▶ **Exercise objective**: Write out the following records exactly, each one in full.
--
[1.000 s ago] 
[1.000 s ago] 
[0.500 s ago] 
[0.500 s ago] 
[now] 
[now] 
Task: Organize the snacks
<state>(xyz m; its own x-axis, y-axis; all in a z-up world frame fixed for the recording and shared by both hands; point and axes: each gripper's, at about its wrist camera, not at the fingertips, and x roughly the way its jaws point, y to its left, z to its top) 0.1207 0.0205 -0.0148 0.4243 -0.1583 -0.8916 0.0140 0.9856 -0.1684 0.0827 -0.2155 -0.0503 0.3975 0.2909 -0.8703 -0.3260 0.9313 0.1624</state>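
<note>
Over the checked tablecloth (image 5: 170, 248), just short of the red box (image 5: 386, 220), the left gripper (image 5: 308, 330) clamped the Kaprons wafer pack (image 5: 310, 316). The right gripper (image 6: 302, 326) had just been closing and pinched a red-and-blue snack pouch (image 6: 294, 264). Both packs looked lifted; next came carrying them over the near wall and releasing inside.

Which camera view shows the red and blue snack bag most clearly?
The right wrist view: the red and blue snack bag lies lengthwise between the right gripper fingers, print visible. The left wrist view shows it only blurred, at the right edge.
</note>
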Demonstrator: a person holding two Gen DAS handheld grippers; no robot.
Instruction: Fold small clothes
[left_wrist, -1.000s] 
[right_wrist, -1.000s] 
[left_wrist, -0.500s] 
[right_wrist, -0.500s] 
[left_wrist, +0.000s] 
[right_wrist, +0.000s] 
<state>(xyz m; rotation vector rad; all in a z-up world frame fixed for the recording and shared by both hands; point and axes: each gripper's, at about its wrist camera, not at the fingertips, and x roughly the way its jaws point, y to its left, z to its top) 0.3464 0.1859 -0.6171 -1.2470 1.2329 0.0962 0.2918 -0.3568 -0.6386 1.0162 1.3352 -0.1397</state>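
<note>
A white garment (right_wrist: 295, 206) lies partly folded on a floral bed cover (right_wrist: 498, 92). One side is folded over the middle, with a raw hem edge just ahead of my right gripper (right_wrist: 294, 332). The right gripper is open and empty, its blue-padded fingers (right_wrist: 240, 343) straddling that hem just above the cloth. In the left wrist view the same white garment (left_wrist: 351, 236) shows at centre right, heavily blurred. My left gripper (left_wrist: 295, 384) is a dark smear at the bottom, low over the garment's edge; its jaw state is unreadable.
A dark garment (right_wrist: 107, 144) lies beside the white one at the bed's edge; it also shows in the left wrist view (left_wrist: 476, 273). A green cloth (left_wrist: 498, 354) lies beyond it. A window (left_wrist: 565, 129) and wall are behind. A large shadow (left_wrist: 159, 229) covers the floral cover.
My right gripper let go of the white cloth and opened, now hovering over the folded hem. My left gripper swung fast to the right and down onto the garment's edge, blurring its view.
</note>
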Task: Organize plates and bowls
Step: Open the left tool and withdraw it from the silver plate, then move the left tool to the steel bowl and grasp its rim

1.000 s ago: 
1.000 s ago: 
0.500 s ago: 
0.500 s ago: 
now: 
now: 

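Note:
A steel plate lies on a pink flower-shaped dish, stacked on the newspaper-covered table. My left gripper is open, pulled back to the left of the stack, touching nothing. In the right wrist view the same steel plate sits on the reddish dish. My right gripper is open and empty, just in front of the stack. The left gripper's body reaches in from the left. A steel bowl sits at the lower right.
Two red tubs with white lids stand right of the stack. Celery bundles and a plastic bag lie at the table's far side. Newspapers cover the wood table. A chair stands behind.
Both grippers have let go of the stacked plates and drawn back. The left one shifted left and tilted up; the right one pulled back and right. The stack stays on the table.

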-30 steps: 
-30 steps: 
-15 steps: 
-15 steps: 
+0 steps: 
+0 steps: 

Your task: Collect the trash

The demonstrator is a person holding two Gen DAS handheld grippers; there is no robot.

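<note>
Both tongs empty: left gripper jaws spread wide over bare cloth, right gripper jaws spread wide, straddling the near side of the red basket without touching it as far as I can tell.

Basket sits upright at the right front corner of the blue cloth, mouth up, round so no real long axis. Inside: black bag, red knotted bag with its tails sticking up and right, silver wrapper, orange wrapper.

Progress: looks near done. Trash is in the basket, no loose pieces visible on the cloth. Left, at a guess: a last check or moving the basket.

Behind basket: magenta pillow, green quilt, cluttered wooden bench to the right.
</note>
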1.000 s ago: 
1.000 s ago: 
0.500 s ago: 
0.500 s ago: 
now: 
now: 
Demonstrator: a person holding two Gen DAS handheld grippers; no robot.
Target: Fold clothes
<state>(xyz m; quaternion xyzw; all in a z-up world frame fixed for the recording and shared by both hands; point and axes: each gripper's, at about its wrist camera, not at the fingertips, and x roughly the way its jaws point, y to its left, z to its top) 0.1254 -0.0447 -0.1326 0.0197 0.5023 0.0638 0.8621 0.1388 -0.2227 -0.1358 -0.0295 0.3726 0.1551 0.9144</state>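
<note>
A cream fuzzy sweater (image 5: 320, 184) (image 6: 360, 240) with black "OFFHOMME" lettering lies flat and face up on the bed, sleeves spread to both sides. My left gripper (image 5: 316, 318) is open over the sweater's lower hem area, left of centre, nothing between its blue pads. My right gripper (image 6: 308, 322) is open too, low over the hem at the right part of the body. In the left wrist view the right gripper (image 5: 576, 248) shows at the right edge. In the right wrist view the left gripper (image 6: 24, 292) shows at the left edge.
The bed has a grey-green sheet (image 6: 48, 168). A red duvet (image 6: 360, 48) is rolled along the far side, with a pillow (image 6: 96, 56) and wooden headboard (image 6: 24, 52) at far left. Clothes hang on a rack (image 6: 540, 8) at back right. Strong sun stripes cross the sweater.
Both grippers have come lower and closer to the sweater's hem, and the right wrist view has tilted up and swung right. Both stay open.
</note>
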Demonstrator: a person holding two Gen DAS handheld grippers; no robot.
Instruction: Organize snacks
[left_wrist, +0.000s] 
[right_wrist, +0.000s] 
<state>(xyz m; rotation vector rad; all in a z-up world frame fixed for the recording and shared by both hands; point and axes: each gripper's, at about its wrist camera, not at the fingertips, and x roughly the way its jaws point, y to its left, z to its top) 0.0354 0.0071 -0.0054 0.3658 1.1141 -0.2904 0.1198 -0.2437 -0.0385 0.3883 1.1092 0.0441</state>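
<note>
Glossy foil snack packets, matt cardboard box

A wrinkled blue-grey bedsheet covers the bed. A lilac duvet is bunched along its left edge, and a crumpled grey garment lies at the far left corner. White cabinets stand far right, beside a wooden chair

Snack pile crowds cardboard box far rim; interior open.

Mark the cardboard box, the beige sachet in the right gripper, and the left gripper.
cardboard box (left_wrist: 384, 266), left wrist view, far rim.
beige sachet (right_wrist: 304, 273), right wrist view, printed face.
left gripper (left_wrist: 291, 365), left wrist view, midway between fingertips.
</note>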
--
▶ **Written solution**:
[1.000 s ago] 
[1.000 s ago] 
[0.500 s ago] 
[0.500 s ago] 
[now] 
[now] 
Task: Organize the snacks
<state>(xyz m; its own x-axis, y-axis; all in a z-up world frame fixed for the recording and shared by both hands; point and axes: each gripper's, at about its wrist camera, not at the fingertips, and x roughly the way its jaws point, y to its left, z to its top) 0.1207 0.0205 -0.0148 0.4243 -0.1583 -0.8916 0.0140 0.9856 -0.1684 0.0827 -0.2155 -0.0503 0.3975 0.2909 -0.8703 -0.3260 0.9313 0.1624</state>
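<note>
Over the checked tablecloth (image 5: 170, 248), just short of the red box (image 5: 386, 220), the left gripper (image 5: 308, 330) clamped the Kaprons wafer pack (image 5: 310, 316). The right gripper (image 6: 302, 326) had just been closing and pinched a red-and-blue snack pouch (image 6: 294, 264). Both packs looked lifted; next came carrying them over the near wall and releasing inside.

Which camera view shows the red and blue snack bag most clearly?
The right wrist view: the red and blue snack bag lies lengthwise between the right gripper fingers, print visible. The left wrist view shows it only blurred, at the right edge.
</note>
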Demonstrator: a person holding two Gen DAS handheld grippers; no robot.
Instruction: Fold small clothes
[left_wrist, -1.000s] 
[right_wrist, -1.000s] 
[left_wrist, -0.500s] 
[right_wrist, -0.500s] 
[left_wrist, +0.000s] 
[right_wrist, +0.000s] 
<state>(xyz m; rotation vector rad; all in a z-up world frame fixed for the recording and shared by both hands; point and axes: each gripper's, at about its wrist camera, not at the fingertips, and x roughly the way its jaws point, y to its left, z to its top) 0.3464 0.1859 -0.6171 -1.2470 1.2329 0.0962 0.2918 -0.3568 -0.6386 1.0162 1.3352 -0.1397</state>
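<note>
A white garment (right_wrist: 295, 206) lies partly folded on a floral bed cover (right_wrist: 498, 92). One side is folded over the middle, with a raw hem edge just ahead of my right gripper (right_wrist: 294, 332). The right gripper is open and empty, its blue-padded fingers (right_wrist: 240, 343) straddling that hem just above the cloth. In the left wrist view the same white garment (left_wrist: 351, 236) shows at centre right, heavily blurred. My left gripper (left_wrist: 295, 384) is a dark smear at the bottom, low over the garment's edge; its jaw state is unreadable.
A dark garment (right_wrist: 107, 144) lies beside the white one at the bed's edge; it also shows in the left wrist view (left_wrist: 476, 273). A green cloth (left_wrist: 498, 354) lies beyond it. A window (left_wrist: 565, 129) and wall are behind. A large shadow (left_wrist: 159, 229) covers the floral cover.
My right gripper let go of the white cloth and opened, now hovering over the folded hem. My left gripper swung fast to the right and down onto the garment's edge, blurring its view.
</note>
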Task: Organize plates and bowls
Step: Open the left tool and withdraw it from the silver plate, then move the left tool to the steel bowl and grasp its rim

1.000 s ago: 
1.000 s ago: 
0.500 s ago: 
0.500 s ago: 
now: 
now: 

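Note:
A steel plate lies on a pink flower-shaped dish, stacked on the newspaper-covered table. My left gripper is open, pulled back to the left of the stack, touching nothing. In the right wrist view the same steel plate sits on the reddish dish. My right gripper is open and empty, just in front of the stack. The left gripper's body reaches in from the left. A steel bowl sits at the lower right.
Two red tubs with white lids stand right of the stack. Celery bundles and a plastic bag lie at the table's far side. Newspapers cover the wood table. A chair stands behind.
Both grippers have let go of the stacked plates and drawn back. The left one shifted left and tilted up; the right one pulled back and right. The stack stays on the table.
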
-30 steps: 
-30 steps: 
-15 steps: 
-15 steps: 
+0 steps: 
+0 steps: 

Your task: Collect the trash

The demonstrator is a person holding two Gen DAS handheld grippers; there is no robot.

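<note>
Both tongs empty: left gripper jaws spread wide over bare cloth, right gripper jaws spread wide, straddling the near side of the red basket without touching it as far as I can tell.

Basket sits upright at the right front corner of the blue cloth, mouth up, round so no real long axis. Inside: black bag, red knotted bag with its tails sticking up and right, silver wrapper, orange wrapper.

Progress: looks near done. Trash is in the basket, no loose pieces visible on the cloth. Left, at a guess: a last check or moving the basket.

Behind basket: magenta pillow, green quilt, cluttered wooden bench to the right.
</note>
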1.000 s ago: 
1.000 s ago: 
0.500 s ago: 
0.500 s ago: 
now: 
now: 
Demonstrator: a person holding two Gen DAS handheld grippers; no robot.
Target: Fold clothes
<state>(xyz m; quaternion xyzw; all in a z-up world frame fixed for the recording and shared by both hands; point and axes: each gripper's, at about its wrist camera, not at the fingertips, and x roughly the way its jaws point, y to its left, z to its top) 0.1254 -0.0447 -0.1326 0.0197 0.5023 0.0638 0.8621 0.1388 -0.2227 -0.1358 -0.0295 0.3726 0.1551 0.9144</state>
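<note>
A cream fuzzy sweater (image 5: 320, 184) (image 6: 360, 240) with black "OFFHOMME" lettering lies flat and face up on the bed, sleeves spread to both sides. My left gripper (image 5: 316, 318) is open over the sweater's lower hem area, left of centre, nothing between its blue pads. My right gripper (image 6: 308, 322) is open too, low over the hem at the right part of the body. In the left wrist view the right gripper (image 5: 576, 248) shows at the right edge. In the right wrist view the left gripper (image 6: 24, 292) shows at the left edge.
The bed has a grey-green sheet (image 6: 48, 168). A red duvet (image 6: 360, 48) is rolled along the far side, with a pillow (image 6: 96, 56) and wooden headboard (image 6: 24, 52) at far left. Clothes hang on a rack (image 6: 540, 8) at back right. Strong sun stripes cross the sweater.
Both grippers have come lower and closer to the sweater's hem, and the right wrist view has tilted up and swung right. Both stay open.
</note>
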Demonstrator: a person holding two Gen DAS handheld grippers; no robot.
Instruction: Organize snacks
[left_wrist, +0.000s] 
[right_wrist, +0.000s] 
<state>(xyz m; rotation vector rad; all in a z-up world frame fixed for the recording and shared by both hands; point and axes: each gripper's, at about its wrist camera, not at the fingertips, and x roughly the way its jaws point, y to its left, z to its top) 0.0354 0.0071 -0.0054 0.3658 1.1141 -0.2904 0.1198 -0.2437 -0.0385 0.3883 1.1092 0.0441</state>
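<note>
Glossy foil snack packets, matt cardboard box

A wrinkled blue-grey bedsheet covers the bed. A lilac duvet is bunched along its left edge, and a crumpled grey garment lies at the far left corner. White cabinets stand far right, beside a wooden chair

Snack pile crowds cardboard box far rim; interior open.

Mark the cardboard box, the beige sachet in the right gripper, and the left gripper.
cardboard box (left_wrist: 384, 266), left wrist view, far rim.
beige sachet (right_wrist: 304, 273), right wrist view, printed face.
left gripper (left_wrist: 291, 365), left wrist view, midway between fingertips.
</note>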

Work on this exercise is now finished.